[export] allow complex guards as runtime asserts (pytorch#127129)

With the current state of export's dynamic shapes, we struggle with guards and constraints that are beyond the current dynamic shapes language, expressed with dims and derived dims. While we can compile and guarantee correctness for guards within the current language (e.g. min/max ranges, linear relationships, integer divisibility) we struggle to dynamically compile guards which extend beyond that.

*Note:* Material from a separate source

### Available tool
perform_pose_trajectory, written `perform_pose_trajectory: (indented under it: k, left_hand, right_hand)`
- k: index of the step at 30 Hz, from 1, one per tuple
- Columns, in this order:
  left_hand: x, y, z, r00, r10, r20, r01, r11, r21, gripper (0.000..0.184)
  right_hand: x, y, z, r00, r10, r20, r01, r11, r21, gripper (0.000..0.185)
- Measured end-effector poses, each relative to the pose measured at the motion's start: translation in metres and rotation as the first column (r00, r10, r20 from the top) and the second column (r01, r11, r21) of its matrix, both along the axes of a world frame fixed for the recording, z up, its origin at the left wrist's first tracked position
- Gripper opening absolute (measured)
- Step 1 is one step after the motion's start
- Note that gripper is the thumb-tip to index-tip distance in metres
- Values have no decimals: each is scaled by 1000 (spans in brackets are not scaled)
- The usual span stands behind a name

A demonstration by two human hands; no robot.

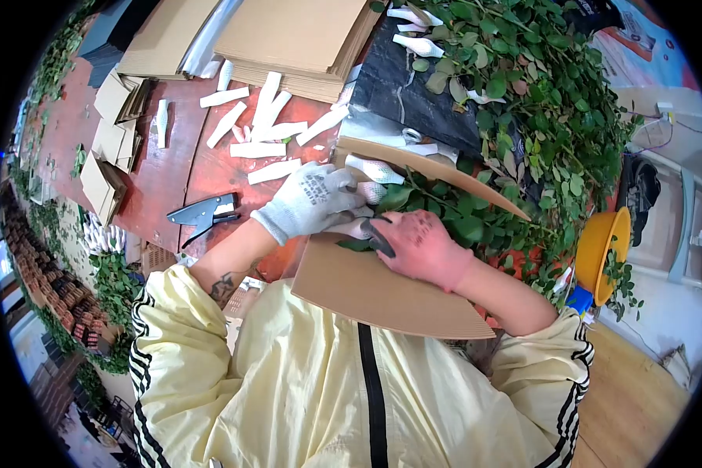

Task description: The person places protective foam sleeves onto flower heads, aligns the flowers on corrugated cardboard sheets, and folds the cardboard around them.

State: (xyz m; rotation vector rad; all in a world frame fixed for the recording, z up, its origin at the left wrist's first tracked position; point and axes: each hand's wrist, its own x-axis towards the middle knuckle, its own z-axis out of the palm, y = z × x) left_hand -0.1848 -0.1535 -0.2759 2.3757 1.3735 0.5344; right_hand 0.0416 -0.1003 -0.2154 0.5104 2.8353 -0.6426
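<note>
My left hand (pixel 312 200), in a pale grey glove, curls its fingers beside several roses whose heads are wrapped in white net sleeves (pixel 374 169). In a pink glove with dark fingertips, my right hand (pixel 418 243) closes around a wrapped rose (pixel 352 228) just below. Both hands work at the mouth of a bent corrugated cardboard sheet (pixel 390 292). Its far flap (pixel 437 173) rises behind the leafy stems (pixel 437 204). The fingertips of both hands are partly hidden.
Loose white net sleeves (pixel 259 150) litter the red table (pixel 187 168). Dark-handled pruning shears (pixel 204 214) lie at left. Cardboard stacks (pixel 288 39) and folded card pieces (pixel 111 144) stand beyond. Leafy stems (pixel 546 93) heap at right, above a yellow basin (pixel 600 257).
</note>
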Motion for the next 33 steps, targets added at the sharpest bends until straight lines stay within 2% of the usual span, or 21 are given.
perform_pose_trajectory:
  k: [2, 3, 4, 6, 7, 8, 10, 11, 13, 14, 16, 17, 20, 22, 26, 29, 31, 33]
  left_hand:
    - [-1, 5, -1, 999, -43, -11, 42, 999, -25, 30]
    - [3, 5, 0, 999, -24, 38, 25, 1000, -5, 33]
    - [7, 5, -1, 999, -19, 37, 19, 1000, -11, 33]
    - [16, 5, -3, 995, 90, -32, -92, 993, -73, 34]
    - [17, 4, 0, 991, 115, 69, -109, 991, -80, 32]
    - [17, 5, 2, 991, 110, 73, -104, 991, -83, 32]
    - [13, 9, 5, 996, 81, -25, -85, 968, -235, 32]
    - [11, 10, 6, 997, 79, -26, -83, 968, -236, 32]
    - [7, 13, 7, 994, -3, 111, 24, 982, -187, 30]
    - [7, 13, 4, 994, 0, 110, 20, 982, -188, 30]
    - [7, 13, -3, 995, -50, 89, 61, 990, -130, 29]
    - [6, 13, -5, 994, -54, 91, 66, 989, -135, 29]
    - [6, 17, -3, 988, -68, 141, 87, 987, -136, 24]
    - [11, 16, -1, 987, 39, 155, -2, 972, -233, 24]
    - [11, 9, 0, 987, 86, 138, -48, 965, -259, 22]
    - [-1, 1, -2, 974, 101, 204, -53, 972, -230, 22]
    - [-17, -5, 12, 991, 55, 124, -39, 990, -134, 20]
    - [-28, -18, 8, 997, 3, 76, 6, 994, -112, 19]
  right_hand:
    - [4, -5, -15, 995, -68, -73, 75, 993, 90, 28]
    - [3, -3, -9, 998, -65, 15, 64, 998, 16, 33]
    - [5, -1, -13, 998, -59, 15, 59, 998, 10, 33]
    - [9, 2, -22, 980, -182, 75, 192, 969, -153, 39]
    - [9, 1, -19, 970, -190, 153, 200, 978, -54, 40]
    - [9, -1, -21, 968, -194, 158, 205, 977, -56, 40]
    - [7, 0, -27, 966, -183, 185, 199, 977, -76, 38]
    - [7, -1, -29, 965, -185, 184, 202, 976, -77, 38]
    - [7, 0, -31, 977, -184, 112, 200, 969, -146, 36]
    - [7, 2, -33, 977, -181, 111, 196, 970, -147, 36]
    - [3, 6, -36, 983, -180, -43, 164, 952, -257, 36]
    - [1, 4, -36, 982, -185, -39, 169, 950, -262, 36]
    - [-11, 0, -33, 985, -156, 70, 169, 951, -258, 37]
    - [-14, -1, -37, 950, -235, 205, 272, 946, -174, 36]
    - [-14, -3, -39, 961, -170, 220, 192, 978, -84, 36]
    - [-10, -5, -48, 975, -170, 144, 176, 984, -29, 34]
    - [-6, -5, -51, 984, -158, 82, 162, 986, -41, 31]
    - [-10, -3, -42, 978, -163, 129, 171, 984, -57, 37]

For these "complex" guards, we typically do either of the following: 1) raise a constraint violation error, along the lines of "not all values of <symbol> in the specified range satisfy <guard>", with or without suggested fixes, 2) specialize to the provided static values and suggest removing dynamism, or 3) fail compilation due to some arbitrary unsupported case. Previous [work](pytorch#124949) went towards resolving this by disabling forced specializations, instead allowing the user to fail at runtime with incorrect inputs.

In this PR, relying on [hybrid backed-unbacked symints](pytorch#121749), [deferred runtime asserts](https://github.com/pytorch/pytorch/blob/main/torch/fx/passes/runtime_assert.py), and the function [_is_supported_equivalence()](https://github.com/pytorch/pytorch/blob/d7de4c9d809697b36ae0fd9e16815f6e3b4d985b/torch/fx/experimental/symbolic_shapes.py#L1824), we add a flag `_allow_complex_guards_as_runtime_asserts` which allows the user to compile exported programs containing these guards and maintain dynamism, while adding correctness checks as runtime assertions in the graph.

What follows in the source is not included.